Butter contributes only 3% of the total fat in the U.S. food supply.


----------



## friedzucchini (Dec 2, 2009)

In Quebec, Canada, a law existed until July 2008 which stated that margarine must be a different color from butter.


----------



## french fries (Sep 5, 2008)

Greeks and Romans used to put butter in their hair to make them look shiny.


----------



## petalsandcoco (Aug 25, 2009)

Marigolds were once used to color butter.


----------



## boar_d_laze (Feb 13, 2008)

Butter. :thumb: All righty then.

BDL


----------



## friedzucchini (Dec 2, 2009)

The world record for butter eating is 7 quarter pound sticks of salted butter in 5 minutes by Donald Lerman.


----------



## petalsandcoco (Aug 25, 2009)

We consume more than 4 pounds of butter per person per year.


----------



## french fries (Sep 5, 2008)

"We" being who?


----------



## petalsandcoco (Aug 25, 2009)

Well, read it here....it said Americans but I decided to include myself in there as well if you don't mind .....

http://www.docstoc.com/docs/2236187/...s-About-Butter

But then again, maybe I am wrong ? Correct me please if I am ?


----------



## french fries (Sep 5, 2008)

That's what I was wondering - thanks. I guess Canada is in America, right? But then again, so is Uruguay, Paraguay, Chili, Equator, Brazil....
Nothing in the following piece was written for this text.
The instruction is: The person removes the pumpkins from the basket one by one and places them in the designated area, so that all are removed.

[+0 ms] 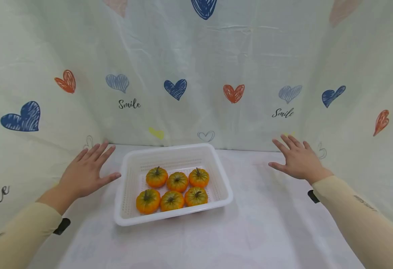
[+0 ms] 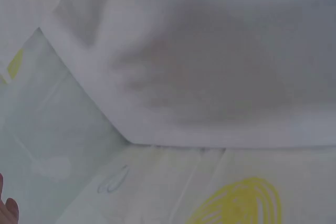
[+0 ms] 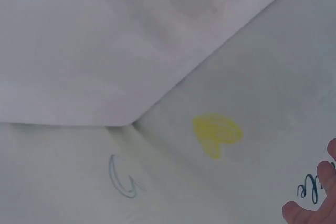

Personally I know I eat WAY more than 4lbs of butter per year. :lol: But then again I'm French, and we eat butter on bread (with jam) for breakfast. Which reminds me - time for breakfast!


----------



## french fries (Sep 5, 2008)

... ... :lol: ...


----------



## petalsandcoco (Aug 25, 2009)

Have a wonderful breakfast.....


----------



## ed buchanan (May 29, 2006)

And they are used to feed chickens, so that they appear golden yellow when slaughtered rather then pale white.


----------



## siduri (Aug 13, 2006)

ha, does that also make the yolks yellower? i heard they feed something to chickens here to make eggs to use in fettuccine, so they look more yellow and don;t have to add coloring. there's a french cheese that's colored yellow with flowers

But back to butter, isn;t there a (?)medieval tower (or maybe more than one) called the "butter tower" paid for by some butter tax or something?


----------



## just jim (Oct 18, 2007)

It takes about 21 pounds of milk to make a pound of butter


----------



## french fries (Sep 5, 2008)

Yes it does. In fact that's the only thing that determines the color of yolks: the color of the flowers the chicken eats. Since bright orange yolks are quite fashionable, many farmers make their chicken eat bright orange flowers.


----------



## french fries (Sep 5, 2008)

And it takes about 2,000 liters of water to produce 1 pound of milk. Do the math. Ouch!


----------



## boar_d_laze (Feb 13, 2008)

First, there's the arithmetic. If 1000 liters of water make 1 liter of milk, then 2000 liters of milk make 2 liters of milk which is 4.4 lbs.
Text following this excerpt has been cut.